The closure of Tele Liban raises concerns about the future of the station and its ability to continue serving as a public broadcaster.

Tele Liban, the country’s public broadcaster, has been shut down this weekend. Established in 1977, Tele Liban is one of the oldest stations in the region. However, due to a prolonged financial crisis, the station’s approximately 200 employees have not received their salaries and benefits for almost 22 months. This dire situation has forced the caretaker government to shut down the station, leaving both the employees and the audience in a state of distress.

Tele Liban’s closure is a direct consequence of Lebanon’s economic collapse in 2019, which has had severe repercussions on the country’s media industry. The Lebanese pound has lost nearly 98% of its value against the US dollar, leading to rampant inflation. As a result, salaries in the local currency have become insufficient to meet the rising costs of living, plunging many public sector employees, including those at Tele Liban, into financial hardship.

The crisis is a culmination of decades of corruption and mismanagement by the Lebanese political elite. Ministries across the country are grappling with employee absences, as the wage issue has created a challenging environment for workers. Tele Liban, being a public broadcaster, has been hit particularly hard, with its employees left unpaid for an extended period.
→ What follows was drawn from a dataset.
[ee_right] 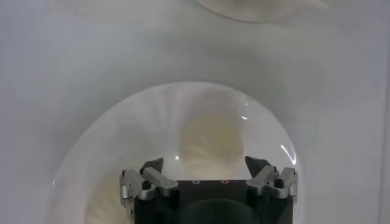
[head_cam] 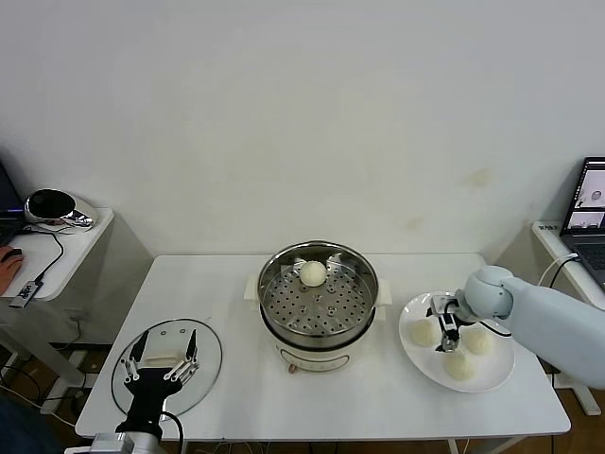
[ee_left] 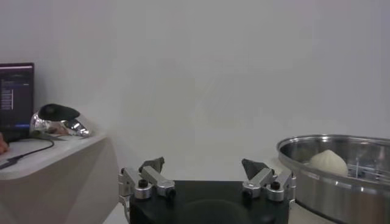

In an attempt to address the wage issue, the minister of information Ziad Makary engaged in talks with union representatives. However, despite assurances that progress was being made, the closure of Tele Liban indicates that a satisfactory resolution has not yet been reached. Minister Makary, while acknowledging the closure, has stated that the station will resume broadcasting at an unspecified date. Until then, regular TV programs have been discontinued.

Lebanon’s media industry is predominantly dominated by the private sector, with channels often owned by or aligned with political parties. This situation sets Tele Liban apart.

The closure of Tele Liban is not the first time the station has faced challenges due to financial constraints. In December, the government’s failure to reach an agreement over the payment of broadcasting rights resulted in Tele Liban not airing the FIFA World Cup in Qatar. This decision sparked political resentment and further highlighted the financial struggles faced by the station. The inability to broadcast a highly anticipated and globally watched event like the World Cup only added to the frustration and disappointment of the Lebanese audience.

While Minister Makary has expressed his intention to resume broadcasting, the uncertainty surrounding the station’s reopening date leaves many questions unanswered. The financial crisis in Lebanon shows no signs of immediate resolution, and unless concrete measures are taken to address the root causes, the fate of Tele Liban remains uncertain.